26 avril 2026

Crise au Mali : les paramilitaires russes en négociation avec les groupes armés tandis que l’insécurité gagne du terrain

Un accord controversé à Kidal pour désengager les mercenaires russes

Alors que les autorités maliennes de transition tablaient sur un renforcement de leur alliance militaire avec la Russie pour stabiliser le pays, la situation se dégrade en ce mois d’avril. Un accord d’évacuation entre les forces paramilitaires russes et les groupes rebelles à Kidal a été conclu, illustrant les limites d’une stratégie axée uniquement sur la force. Cet arrangement, officiellement destiné à réduire les pertes humaines, révèle en réalité l’impuissance des acteurs étrangers à pacifier durablement des zones aussi instables.

Diplomatie d’urgence ou aveu d’échec ?

Dans le nord du Mali, un virage symbolique a été pris avec la signature d’un accord entre les groupes touaregs et les supplétifs russes. Cet arrangement, qui permet l’évacuation des mercenaires de certaines zones de Kidal, pose question : comment Bamako, qui avait fait de la reconquête de cette région un symbole de souveraineté nationale, en arrive-t-il à négocier le retrait de ses alliés ? La présence étrangère, qu’elle soit occidentale ou russe, peine à apporter une stabilité durable dans un territoire aussi complexe et fragmenté.

Kati, nouveau front de l’insécurité : le pouvoir malien sous pression

Pendant que le nord du pays reste en proie aux tensions, l’instabilité gagne désormais le sud. La reprise des combats à Kati, ville stratégique située à proximité de Bamako, a de quoi inquiéter. Kati n’est pas une simple base militaire : c’est le cœur du pouvoir actuel, où se prennent les décisions clés pour le pays. L’émergence de violences à cet endroit prouve que la menace terroriste ne se limite plus aux régions périphériques.

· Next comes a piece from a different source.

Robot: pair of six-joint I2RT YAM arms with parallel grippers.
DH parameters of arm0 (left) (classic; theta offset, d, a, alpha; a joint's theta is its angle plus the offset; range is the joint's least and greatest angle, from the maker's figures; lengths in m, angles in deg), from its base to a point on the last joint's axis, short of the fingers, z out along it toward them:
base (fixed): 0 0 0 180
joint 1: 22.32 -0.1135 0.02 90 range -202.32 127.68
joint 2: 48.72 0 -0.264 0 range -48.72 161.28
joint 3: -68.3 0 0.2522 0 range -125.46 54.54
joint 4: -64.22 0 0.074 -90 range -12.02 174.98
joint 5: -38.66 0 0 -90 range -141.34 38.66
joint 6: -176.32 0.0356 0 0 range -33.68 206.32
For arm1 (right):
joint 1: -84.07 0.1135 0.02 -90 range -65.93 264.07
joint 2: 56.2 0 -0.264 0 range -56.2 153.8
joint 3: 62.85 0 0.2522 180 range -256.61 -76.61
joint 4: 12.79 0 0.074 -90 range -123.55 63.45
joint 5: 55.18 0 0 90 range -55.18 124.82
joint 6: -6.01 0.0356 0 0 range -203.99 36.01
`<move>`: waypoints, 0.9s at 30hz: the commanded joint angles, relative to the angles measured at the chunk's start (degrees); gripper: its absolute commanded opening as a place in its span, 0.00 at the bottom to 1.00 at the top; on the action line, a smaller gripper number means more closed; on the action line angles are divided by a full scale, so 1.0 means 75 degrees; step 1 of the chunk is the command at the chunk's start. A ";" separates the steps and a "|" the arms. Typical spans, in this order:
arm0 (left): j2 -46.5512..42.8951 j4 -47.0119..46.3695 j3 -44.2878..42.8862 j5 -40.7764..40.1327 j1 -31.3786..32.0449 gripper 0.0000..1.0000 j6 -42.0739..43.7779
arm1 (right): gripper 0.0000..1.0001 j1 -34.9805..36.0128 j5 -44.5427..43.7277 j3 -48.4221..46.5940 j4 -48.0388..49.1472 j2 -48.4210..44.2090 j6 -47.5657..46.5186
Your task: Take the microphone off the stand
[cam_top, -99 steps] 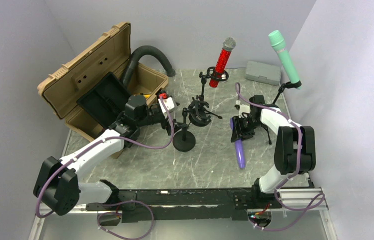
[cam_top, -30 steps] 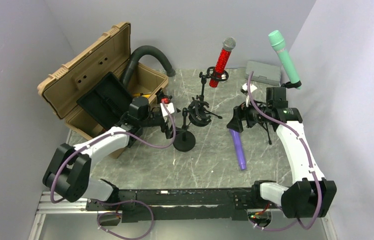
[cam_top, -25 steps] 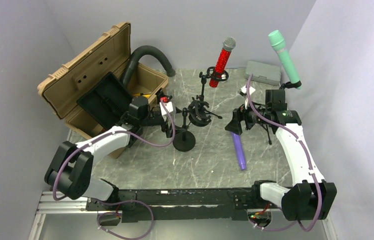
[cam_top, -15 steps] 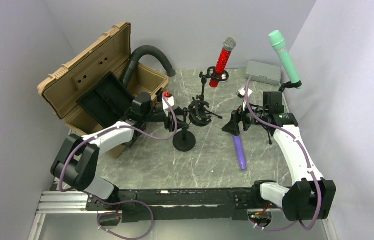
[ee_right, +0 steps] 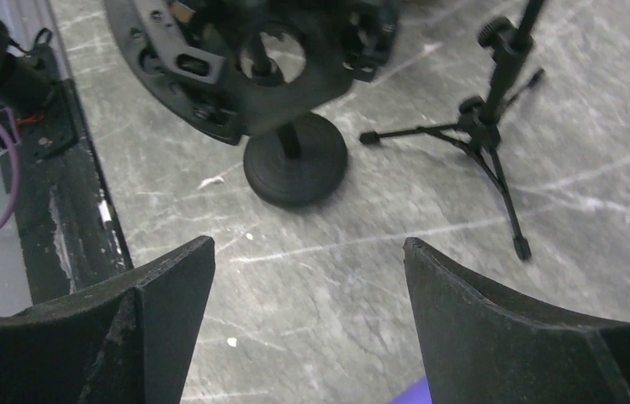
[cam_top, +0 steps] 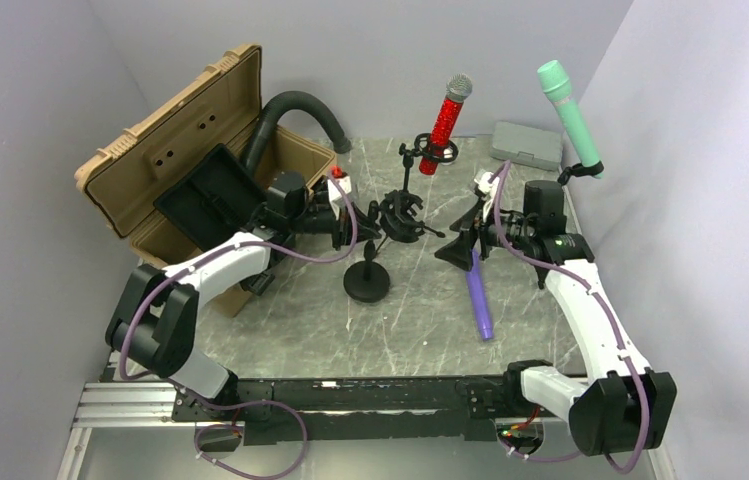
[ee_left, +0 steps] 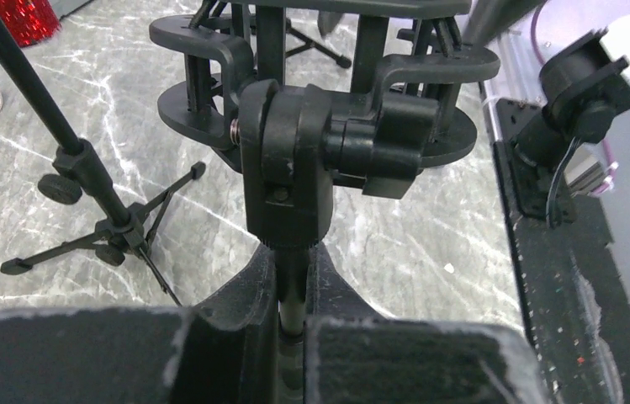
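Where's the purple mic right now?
Top view, right of centre: the purple mic lies flat below the right gripper, right of the round-base stand.

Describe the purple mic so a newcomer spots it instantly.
On the marble table, look right of centre, near the right gripper. The purple microphone lies flat there; the red microphone and green microphone are mounted upright, so it alone is down.

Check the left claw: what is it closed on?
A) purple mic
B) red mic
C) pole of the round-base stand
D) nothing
C: in the left wrist view the left claw is shut around the thin stand pole, just under the shock mount.
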 commanded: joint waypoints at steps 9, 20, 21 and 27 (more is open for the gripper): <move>-0.1442 0.0815 -0.1906 -0.0071 -0.0132 0.00 -0.1908 | 0.84 0.1774 0.0542 -0.0571 0.1691 0.0086 0.0737; -0.1720 0.0492 -0.2833 -0.0029 -0.0365 0.00 -0.4032 | 0.80 0.2327 0.1229 -0.1024 0.3736 0.1074 0.2635; -0.1720 0.0433 -0.2838 -0.0038 -0.0369 0.00 -0.4135 | 0.80 0.2386 0.1251 -0.1096 0.3786 0.1169 0.2659; -0.1758 -0.0081 -0.2705 -0.0248 -0.0366 0.00 -0.4664 | 0.79 0.2766 0.1232 -0.1387 0.4169 0.1635 0.3037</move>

Malgré les promesses de renforcement de l’armée malienne et le soutien logistique russe, le périmètre de sécurité de l’État se réduit comme une peau de chagrin.

L’échec patent de la stratégie sécuritaire russe au Mali

Le déploiement du groupe Wagner, désormais intégré à l’Africa Corps, était présenté comme la solution idéale pour lutter contre le terrorisme et les mouvements irrédentistes. Pourtant, après plusieurs années de collaboration, le bilan est désastreux : l’insécurité ne recule pas et s’étend même vers les zones urbaines. Cet échec met en lumière une vérité incontestable : la force brute ne peut se substituer à une solution politique et administrative dans les régions reculées. En misant exclusivement sur un partenaire militaire unique, le Mali s’est enfermé dans une dépendance stratégique qui ne produit aucun résultat tangible sur le terrain.

La Russie, davantage préoccupée par ses intérêts géopolitiques que par les réalités locales, semble incapable de proposer une réponse adaptée à la guerre asymétrique qui ravage le Sahel. Cette dernière exige non seulement des services de renseignement performants, mais aussi une véritable cohésion sociale et une gouvernance inclusive. Or, ces éléments font cruellement défaut dans la stratégie actuelle.

Vers une remise en question du modèle militaire au Mali ?

Les récents événements à Kidal et Kati démontrent une réalité que les autorités maliennes ne pourront plus ignorer : la sécurité ne s’achète pas avec des contrats de mercenariat. L’échec des opérations dans le nord et la vulnérabilité accrue du sud soulignent un constat accablant : une solution purement militaire, et surtout une solution uniquement russe, ne peut mettre fin au conflit malien. Sans un retour à une gouvernance plus inclusive et une stratégie de défense repensée, le pays risque de s’enfoncer davantage dans un cycle de violence dont les nouvelles alliances peinent à sortir.